DIMENSIONS Spring 2004

Home Safety: Living at Home With AD

by Joanne Webb

Anticipating and assessing potentially unsafe situations can be challenging for family members caring for a relative with Alzheimer’s disease at home. Finding a balance between safety and independence is not always easy, and even situations that are clearly unsafe may be difficult to change. Some decisions, such as stopping driving or taking over medication management, often involve a period of emotional adjustment for the person with dementia and the family. For the person with dementia, there may be feelings of resentment and loss, while family members often feel guilty or unhappy about having to restrict their loved one’s activities. Moreover, identifying and resolving home safety problems is not a straightforward task involving a single assessment and implementation, it needs to be an ongoing process, and it intensifies as cognitive problems become more severe.
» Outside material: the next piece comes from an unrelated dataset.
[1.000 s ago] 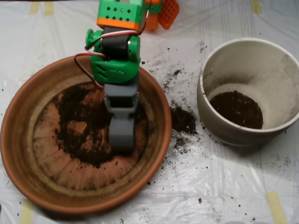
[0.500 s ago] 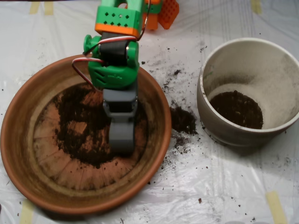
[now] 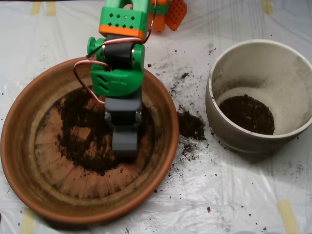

There are three general principles that can help increase safety and reduce stress in the daily home life of both the person with dementia and his or her caregiver:

  1. It is better to take precautions to prevent an accident or crisis than to deal with the results afterwards (for example, a broken hip, psychological trauma, nursing home placement).
  2. It is easier and more effective to change the environment than to change the behavior of the person with dementia (for example, lock up dangerous objects or remove them from the home, reduce clutter, fix the broken step, rather than constantly monitoring your relative’s every move).
  3. When you create a safe home, you minimize the danger and maximize independence of the person with dementia, and you will both benefit from a happier, calmer household, reduced stress and less worry.

In evaluating home safety it is also vital to assess the degree of supervision that the person with dementia requires. Many caregivers wonder whether (and for how long) it is safe to leave their relative at home alone. If you aren’t sure, ask yourself the following questions:

  1. Does the person become confused or unpredictable under stress? Do they recognize a dangerous situation such as fire?
  2. Can they use a phone in an emergency and do they know how to get help?
  3. Are they content within the home or do they wander and become disoriented?
  4. Does the person show signs of agitation, fear, or depression when left home alone?
  5. Do they still attempt what are now potentially unsafe activities such as woodworking, cooking, or driving when unsupervised?

Family members and individuals with dementia must continue to adapt the home as dementia symptoms progress. A home safety check-list can be a helpful organization tool and a way to look at your home and familiar belongings with an objective view towards potential accidents. It can also be a time saver in the process of continual readjustment. Taking the time to walk from room to room, checking off items on a periodic basis, and making needed changes as soon as possible will go a long way to prevent home accidents.

Some of the changes you’ll need to make may require special equipment such as bathroom grab bars. These items can be found in hardware, variety and medical supply stores. Many communities have programs that provide home repairs and modifications at no charge or reduced rates to elderly and disabled residents. Your local Senior Information and Referral service will have information about such programs and may have referrals for small job contractors who can install handrails and other fixtures in the home at a reasonable cost. The inconvenience of making these changes and the cost of the work, even at full price, will be more than offset by your peace of mind and your relative’s increased safety. If you are caring for a person with dementia, the following resource is highly recommended to help ensure a safe environment:

Home Safety Room By Room, NIH Publication No. 02-5179, can be obtained from the Alzheimer’s Disease Education and Referral Center (ADEAR) 1-800-438-4380 or online at www.alzheimers.org/pubs/homesafety.htm.